Lehmann Martin, Lichtner Gregor, Klenz Haider, Schmoranzer Jan
Leibniz Institut für Molekulare Pharmakologie (FMP) & Freie Universität Berlin, Robert-Roessle-Straße 10, 13125, Berlin, Germany.
J Biophotonics. 2016 Jan;9(1-2):161-70. doi: 10.1002/jbio.201500119. Epub 2015 May 13.
Precise multicolor single molecule localization-based microscopy (SMLM) requires bright probes with compatible photo-chemical and spectral properties to resolve distinct molecular species at the nanoscale. The accuracy of multicolor SMLM is further challenged by color channel crosstalk and chromatic alignment errors. These constrains limit the applicability of known reversibly switchable organic dyes for optimized multicolor SMLM. Here, we tested 28 commercially available dyes for their suitability to super-resolve a known cellular nanostructure. We identified eight novel dyes in different spectral regimes that enable high quality dSTORM imaging. Among those, the spectrally close dyes CF647 and CF680 comprise an optimal dye pair for spectral demixing-based, registration free multicolor dSTORM with low crosstalk. Combining this dye pair with the separately excited CF568 we performed 3-color dSTORM to image the relative nanoscale distribution of components of the endocytic machinery and the cytoskeleton.
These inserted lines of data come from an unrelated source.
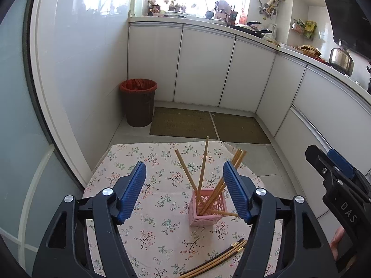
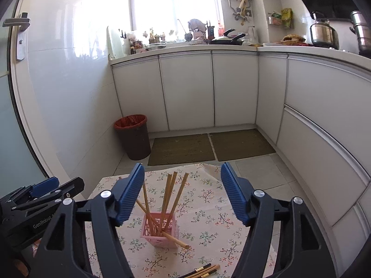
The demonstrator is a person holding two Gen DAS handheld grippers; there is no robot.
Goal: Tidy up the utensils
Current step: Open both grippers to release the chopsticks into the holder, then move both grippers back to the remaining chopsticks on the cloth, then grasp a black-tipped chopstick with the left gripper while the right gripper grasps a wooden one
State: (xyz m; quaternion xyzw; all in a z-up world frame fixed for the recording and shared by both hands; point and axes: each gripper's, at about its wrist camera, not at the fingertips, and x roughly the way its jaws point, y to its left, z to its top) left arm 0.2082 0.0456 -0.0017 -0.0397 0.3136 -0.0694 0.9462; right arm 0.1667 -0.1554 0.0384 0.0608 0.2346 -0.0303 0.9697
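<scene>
Both jaws gape empty: left hand-held gripper [image 1: 184, 186], stamped "GenRobot", right hand-held gripper [image 2: 182, 188], marked "DAS". The pink holder [image 2: 160, 232] stands mid-table [image 2: 208, 227] with chopsticks [image 2: 170, 194] fanned inside; loose chopsticks [image 1: 215, 260] lie near the front edge.

A brown bin [image 1: 138, 103] with a red liner is standing in the corner by the white cabinets [image 1: 201, 67]. Two green mats [image 2: 185, 148] are lying on the floor. A frying pan [image 2: 228, 39] and a steel kettle [image 2: 323, 33] are sitting by the window [image 2: 171, 4].
</scene>
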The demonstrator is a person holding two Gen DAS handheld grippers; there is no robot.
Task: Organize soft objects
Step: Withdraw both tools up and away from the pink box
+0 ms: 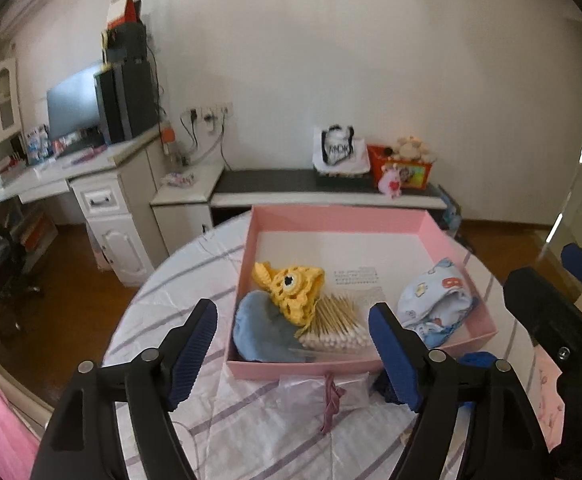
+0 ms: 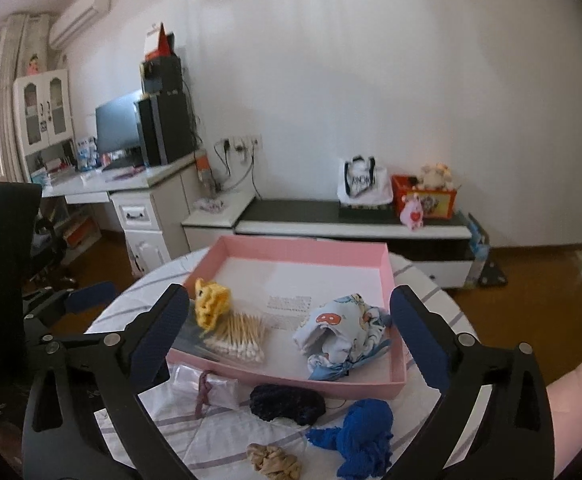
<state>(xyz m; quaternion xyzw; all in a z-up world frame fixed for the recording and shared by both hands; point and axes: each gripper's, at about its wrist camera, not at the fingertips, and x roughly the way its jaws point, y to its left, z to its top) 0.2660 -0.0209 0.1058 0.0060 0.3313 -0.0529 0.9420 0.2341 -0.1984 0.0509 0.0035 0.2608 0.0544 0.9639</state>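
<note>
1. A box (image 2: 291, 376) sits mid-frame on the tabletop (image 2: 219, 436) in the right wrist view.
2. Inside, at its left — a crocheted toy (image 2: 211, 304) lies on a bundle of cotton swabs (image 2: 239, 336); a folded cloth (image 2: 343, 332) lies at the right.
3. Before the box's near wall lie a plastic bag (image 2: 211, 384), a dark knit piece (image 2: 287, 402), a crumpled cloth (image 2: 361, 434) and, lowest, a scrunchie (image 2: 273, 460).
4. Behind — a low cabinet (image 2: 351, 226) along the wall.
</note>
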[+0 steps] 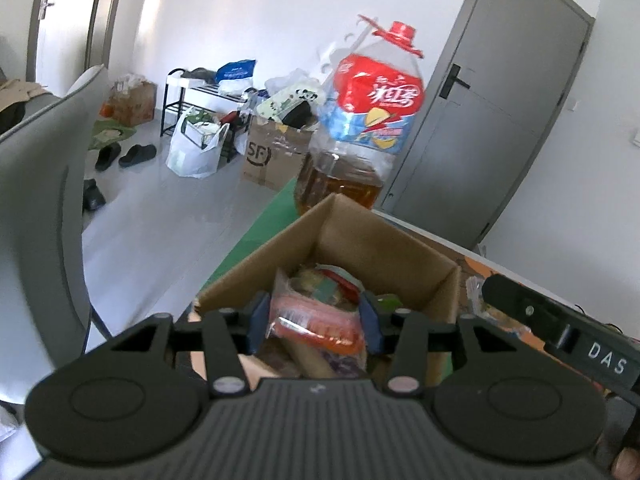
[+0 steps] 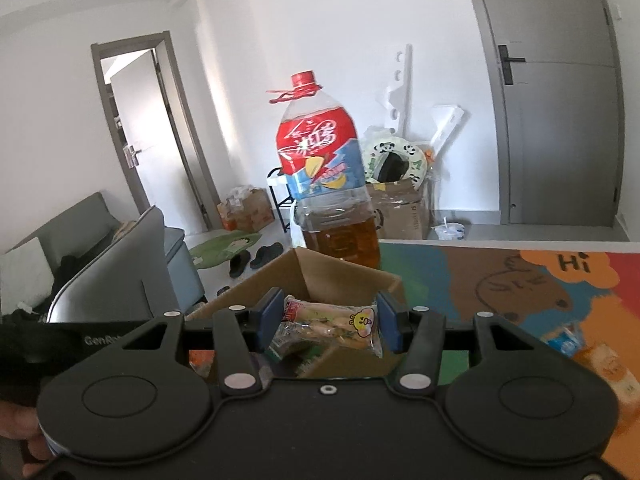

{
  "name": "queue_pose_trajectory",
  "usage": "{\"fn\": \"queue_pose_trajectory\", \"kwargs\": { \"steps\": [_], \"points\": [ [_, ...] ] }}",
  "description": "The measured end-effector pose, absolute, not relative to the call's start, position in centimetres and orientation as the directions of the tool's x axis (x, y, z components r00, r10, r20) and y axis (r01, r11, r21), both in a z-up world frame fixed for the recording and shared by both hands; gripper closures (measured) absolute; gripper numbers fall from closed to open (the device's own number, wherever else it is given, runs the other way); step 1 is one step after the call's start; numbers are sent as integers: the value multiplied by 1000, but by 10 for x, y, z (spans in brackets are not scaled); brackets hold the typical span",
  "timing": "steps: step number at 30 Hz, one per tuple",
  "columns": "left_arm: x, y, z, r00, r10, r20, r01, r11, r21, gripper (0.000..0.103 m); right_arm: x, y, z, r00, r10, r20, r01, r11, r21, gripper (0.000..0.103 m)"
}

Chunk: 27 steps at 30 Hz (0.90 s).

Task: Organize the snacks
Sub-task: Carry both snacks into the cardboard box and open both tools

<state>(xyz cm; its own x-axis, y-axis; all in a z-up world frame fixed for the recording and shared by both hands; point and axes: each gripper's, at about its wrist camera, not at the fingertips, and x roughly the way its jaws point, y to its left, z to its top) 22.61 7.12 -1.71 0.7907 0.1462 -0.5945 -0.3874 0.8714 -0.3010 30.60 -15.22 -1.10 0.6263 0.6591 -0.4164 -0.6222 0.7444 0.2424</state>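
Gripping snack packets between clenched jaws, left gripper [image 1: 316,322] and right gripper [image 2: 329,326] hover over box [image 1: 404,256].

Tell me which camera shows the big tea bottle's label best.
The right wrist view: the tea bottle stands whole and fairly sharp behind the cardboard box, its red and blue label facing the camera. In the left wrist view the bottle looks tilted and blurred, its base hidden behind the box.
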Motion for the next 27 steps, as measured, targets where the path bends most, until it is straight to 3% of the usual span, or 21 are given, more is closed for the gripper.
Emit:
{"fn": "queue_pose_trajectory", "kwargs": {
  "steps": [4, 16, 25, 27],
  "points": [
    [222, 87, -21, 796, 130, -591, -397, 849, -348, 37, 308, -135, -13, 619, 657, -430, -630, 742, 227, 52],
    [209, 99, -20, 811, 159, -563, -402, 850, -340, 32, 315, -101, -13, 607, 654, -451, -634, 741, 220, 50],
    [197, 104, -22, 804, 219, -553, -446, 837, -318, 21, 302, -104, -17, 635, 637, -436, -618, 758, 207, 5],
    [193, 101, -22, 809, 211, -548, -440, 836, -327, 19, 301, -110, -18, 652, 627, -426, -609, 768, 198, 0]
  ]
}}
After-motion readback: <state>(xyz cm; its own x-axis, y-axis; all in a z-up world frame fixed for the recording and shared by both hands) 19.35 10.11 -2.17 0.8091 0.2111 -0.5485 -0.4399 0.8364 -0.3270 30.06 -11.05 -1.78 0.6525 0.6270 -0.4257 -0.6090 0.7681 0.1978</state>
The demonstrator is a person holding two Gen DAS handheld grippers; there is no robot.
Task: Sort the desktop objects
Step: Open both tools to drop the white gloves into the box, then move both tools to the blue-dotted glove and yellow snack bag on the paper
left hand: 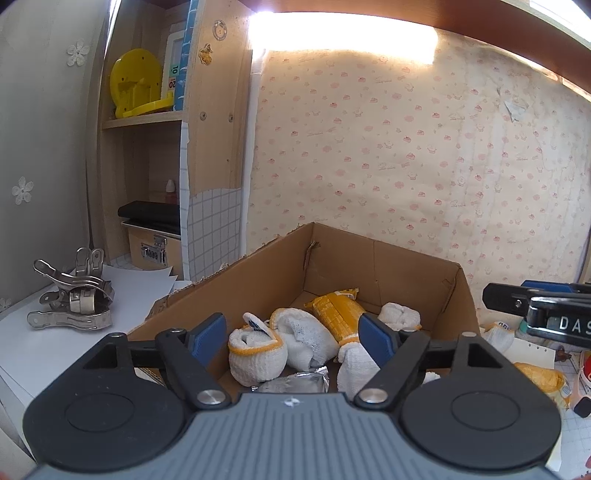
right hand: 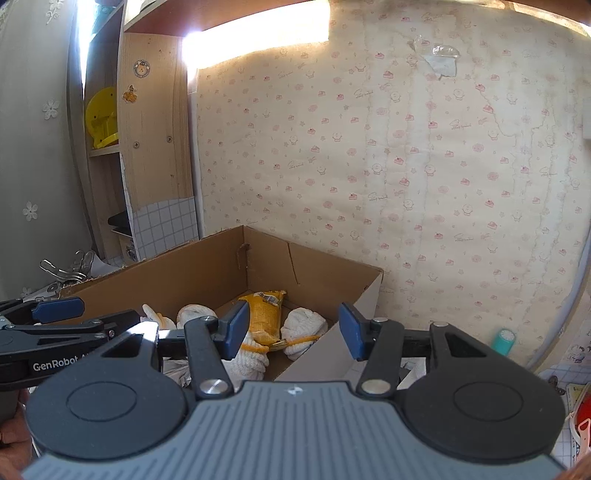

精确的基于多色单分子定位的显微镜技术(SMLM)需要具有兼容光化学和光谱特性的明亮探针,以便在纳米尺度上分辨不同的分子种类。多色SMLM的准确性还受到颜色通道串扰和色差对准误差的挑战。这些限制限制了已知的可逆切换有机染料在优化多色SMLM中的适用性。在这里,我们测试了28种市售染料对超分辨已知细胞纳米结构的适用性。我们在不同光谱区域中鉴定出八种新型染料,可实现高质量的dSTORM成像。其中,光谱相近的染料CF647和CF680构成了一对最佳染料,用于基于光谱解混的、无配准的多色dSTORM,且串扰较低。将这对染料与单独激发的CF568相结合,我们进行了三色dSTORM成像,以观察内吞机制和细胞骨架成分的相对纳米级分布。